L’homogénéité géographique de la Hongrie ne se double pas d’une homogénéité ethnique. L’esplanade de la forteresse est aux Magyars ; d’autres peuples occupent les remparts : Slovaques et Ruthènes sur la crête des Karpathes, Roumains en Transylvanie, Serbes sur la rive gauche du Danube, Serbo-Croates le long de la Drave. La diversité des cultes n’est pas moindre que celle des races : grecs-orthodoxes, grecs-unis, catholiques romains, calvinistes, luthériens, unitariens vivent juxtaposés et parfois mêlés les uns aux autres. En vertu de leur maxime favorite : « Diviser pour régner », les Habsbourg exploitèrent cette situation ; ils accordèrent aux Roumains de Transylvanie un patronage platonique et les habituèrent à regarder du côté de Vienne sans jamais leur donner un secours effectif contre la tyrannie d’ailleurs trop réelle de la noblesse magyare. Cette politique avait le double avantage d’affaiblir les deux partis en entretenant leurs dissentiments et de détourner l’attention de la Diète transylvanienne de ce qui se passait au dehors. L’Empereur n’avait garde d’oublier que le voïvode de Transylvanie, Jean Zapolya, concurrent de Ferdinand d’Autriche à la succession de Louis II, avait failli devenir roi de Hongrie. Mêmes procédés avec les Serbes.

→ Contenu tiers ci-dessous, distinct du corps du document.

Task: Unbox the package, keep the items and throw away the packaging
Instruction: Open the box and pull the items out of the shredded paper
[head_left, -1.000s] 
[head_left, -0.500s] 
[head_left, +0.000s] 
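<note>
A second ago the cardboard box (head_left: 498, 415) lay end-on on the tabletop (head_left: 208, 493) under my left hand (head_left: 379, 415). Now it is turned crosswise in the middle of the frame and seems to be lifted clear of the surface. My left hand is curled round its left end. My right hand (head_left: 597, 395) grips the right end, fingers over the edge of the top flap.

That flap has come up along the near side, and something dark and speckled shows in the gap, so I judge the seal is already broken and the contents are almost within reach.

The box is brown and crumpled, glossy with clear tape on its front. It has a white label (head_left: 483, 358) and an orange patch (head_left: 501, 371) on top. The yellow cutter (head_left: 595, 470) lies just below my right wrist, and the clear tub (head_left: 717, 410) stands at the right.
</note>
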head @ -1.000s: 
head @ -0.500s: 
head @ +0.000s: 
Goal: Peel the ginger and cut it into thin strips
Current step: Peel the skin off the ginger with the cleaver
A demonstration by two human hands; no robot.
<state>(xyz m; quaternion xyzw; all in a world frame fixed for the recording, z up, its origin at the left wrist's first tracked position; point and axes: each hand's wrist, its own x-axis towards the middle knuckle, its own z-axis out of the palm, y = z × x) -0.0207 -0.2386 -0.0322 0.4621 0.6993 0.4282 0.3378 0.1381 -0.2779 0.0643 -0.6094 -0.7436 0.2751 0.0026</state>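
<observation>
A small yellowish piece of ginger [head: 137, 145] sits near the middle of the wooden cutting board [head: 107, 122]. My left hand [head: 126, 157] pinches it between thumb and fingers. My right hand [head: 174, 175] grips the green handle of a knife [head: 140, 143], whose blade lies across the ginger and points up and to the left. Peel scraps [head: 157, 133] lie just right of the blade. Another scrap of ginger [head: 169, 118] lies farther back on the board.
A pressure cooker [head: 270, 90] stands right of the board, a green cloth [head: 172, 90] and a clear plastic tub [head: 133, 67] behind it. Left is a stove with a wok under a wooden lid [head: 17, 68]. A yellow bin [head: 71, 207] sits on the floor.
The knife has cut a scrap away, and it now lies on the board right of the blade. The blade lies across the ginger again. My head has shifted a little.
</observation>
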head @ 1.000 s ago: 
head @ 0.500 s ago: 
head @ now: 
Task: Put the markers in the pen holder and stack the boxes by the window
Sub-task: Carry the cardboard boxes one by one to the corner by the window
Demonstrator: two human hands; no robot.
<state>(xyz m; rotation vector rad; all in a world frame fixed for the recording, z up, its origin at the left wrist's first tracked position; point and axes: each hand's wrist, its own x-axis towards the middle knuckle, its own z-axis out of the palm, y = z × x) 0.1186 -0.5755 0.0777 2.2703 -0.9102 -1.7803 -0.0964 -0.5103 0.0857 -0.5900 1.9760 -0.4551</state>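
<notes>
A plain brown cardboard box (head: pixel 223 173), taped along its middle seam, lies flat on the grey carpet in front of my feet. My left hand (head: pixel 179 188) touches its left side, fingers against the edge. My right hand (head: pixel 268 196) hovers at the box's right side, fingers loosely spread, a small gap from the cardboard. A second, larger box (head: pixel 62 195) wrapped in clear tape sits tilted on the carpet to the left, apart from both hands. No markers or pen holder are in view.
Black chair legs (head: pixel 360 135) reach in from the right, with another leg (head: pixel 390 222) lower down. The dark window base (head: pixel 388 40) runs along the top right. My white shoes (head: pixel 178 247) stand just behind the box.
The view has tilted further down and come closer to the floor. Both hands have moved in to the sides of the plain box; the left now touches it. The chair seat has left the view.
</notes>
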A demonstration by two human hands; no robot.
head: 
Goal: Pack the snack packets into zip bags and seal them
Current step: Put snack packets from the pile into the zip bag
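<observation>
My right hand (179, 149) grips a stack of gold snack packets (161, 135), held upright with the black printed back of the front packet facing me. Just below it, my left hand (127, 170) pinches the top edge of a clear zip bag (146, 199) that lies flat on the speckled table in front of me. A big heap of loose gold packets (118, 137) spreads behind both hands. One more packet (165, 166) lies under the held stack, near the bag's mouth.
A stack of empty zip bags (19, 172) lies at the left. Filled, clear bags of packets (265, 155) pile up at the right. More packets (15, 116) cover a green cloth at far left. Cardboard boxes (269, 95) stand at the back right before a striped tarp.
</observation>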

En 1339, après la bataille de Kossovo, dans laquelle sombra l’empire serbe, une émigration des vaincus avait commencé qui, très lente au début, fut encouragée par l’Autriche dans ce double but d’assurer la défense de l’Empire contre les Turcs et d’opposer aux Magyars, dans leur propre pays, une population qui ne parlait pas leur langue et pratiquait un autre culte. Les Serbes étaient d’admirables soldats : en retour des services qu’ils rendaient et pour les inciter à passer le Danube en plus grand nombre, on leur promit une indépendance presque complète, mais on s’abstint de défendre ensuite cette indépendance contre les Magyars qui, regardant, non sans quelque raison, les Serbes comme des intrus, prétendaient les mettre hors la loi.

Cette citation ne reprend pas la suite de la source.